Secretin family receptor proteins, also known as Family B or family 2 of G-protein coupled receptors are regulated by peptide hormones from the glucagon hormone family. The family is different from adhesion G protein-coupled receptors.

The secretin-receptor family of GPCRs include vasoactive intestinal peptide receptors and receptors for secretin, calcitonin and parathyroid hormone/parathyroid hormone-related peptides. These receptors activate adenylyl cyclase and the phosphatidyl-inositol-calcium pathway. The receptors in this family have 7 transmembrane helices, like rhodopsin-like GPCRs. However, there is no significant sequence identity between these two GPCR families and the secretin-receptor family has its own characteristic 7TM signature.

The secretin-receptor family GPCRs exist in many animal species. Data mining with the Pfam signature has identified members in fungi, although due to their presumed non-hormonal function they are more commonly referred to as Adhesion G protein-coupled receptors, making the Adhesion subfamily the more basal group. Three distinct sub-families (B1-B3) are recognized.

Subfamily B1 
Subfamily B1 contains classical hormone receptors, such as receptors for secretin and glucagon, that are all involved in cAMP-mediated signalling pathways.

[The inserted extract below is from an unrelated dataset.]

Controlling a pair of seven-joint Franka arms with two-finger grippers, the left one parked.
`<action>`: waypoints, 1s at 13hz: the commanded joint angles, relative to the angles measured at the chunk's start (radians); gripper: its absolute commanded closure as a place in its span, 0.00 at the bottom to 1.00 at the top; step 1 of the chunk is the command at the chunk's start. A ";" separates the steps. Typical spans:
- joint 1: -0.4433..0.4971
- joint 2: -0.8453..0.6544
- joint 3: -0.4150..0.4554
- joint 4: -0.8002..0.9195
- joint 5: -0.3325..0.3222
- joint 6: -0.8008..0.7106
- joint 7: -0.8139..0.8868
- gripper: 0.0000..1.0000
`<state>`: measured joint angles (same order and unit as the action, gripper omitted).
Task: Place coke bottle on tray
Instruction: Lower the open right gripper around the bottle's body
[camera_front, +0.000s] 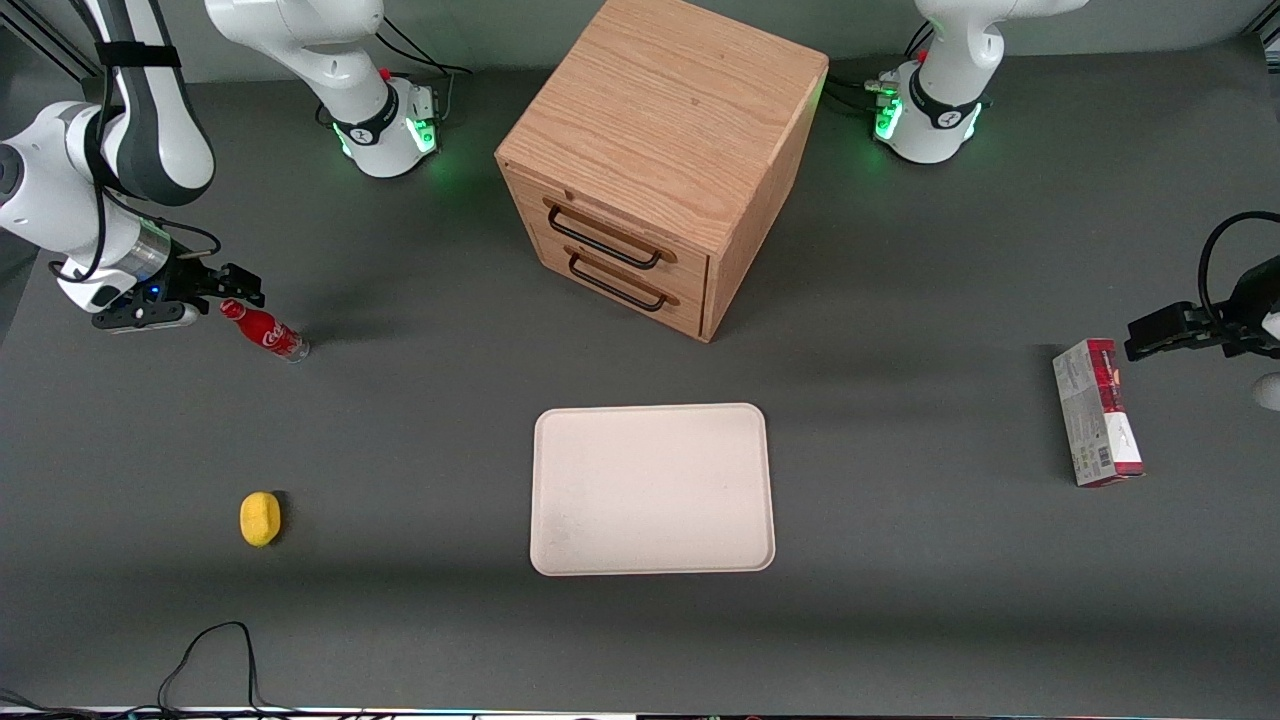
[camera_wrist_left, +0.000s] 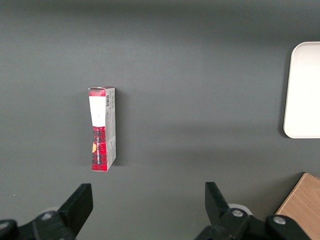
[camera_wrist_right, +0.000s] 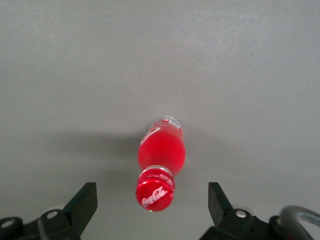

 Pituitary adenylate cyclase-activating polypeptide type 1 receptor 
 PACAPR (ADCYAP1R1)
 Calcitonin receptor 
 CALCR
 Corticotropin-releasing hormone receptor 
 CRHR1; CRHR2
 Glucose-dependent insulinotropic polypeptide receptor/Gastric inhibitory polypeptide receptor 
 GIPR
 Glucagon receptor 
 GCGR
 Glucagon receptor-related 
 GLP1R; GLP2R;
 Growth hormone releasing hormone receptor 
 GHRHR
 Parathyroid hormone receptor 
 PTHR1; PTHR2
 Secretin receptor 
 SCTR
 Vasoactive intestinal peptide receptor 
  VIPR1; VIPR2

Subfamily B2 
Subfamily B2 contains receptors with long extracellular N-termini, such as the leukocyte cell-surface antigen CD97; calcium-independent receptors for latrotoxin and brain-specific angiogenesis inhibitor receptors amongst others. They are otherwise known as Adhesion G protein-coupled receptors.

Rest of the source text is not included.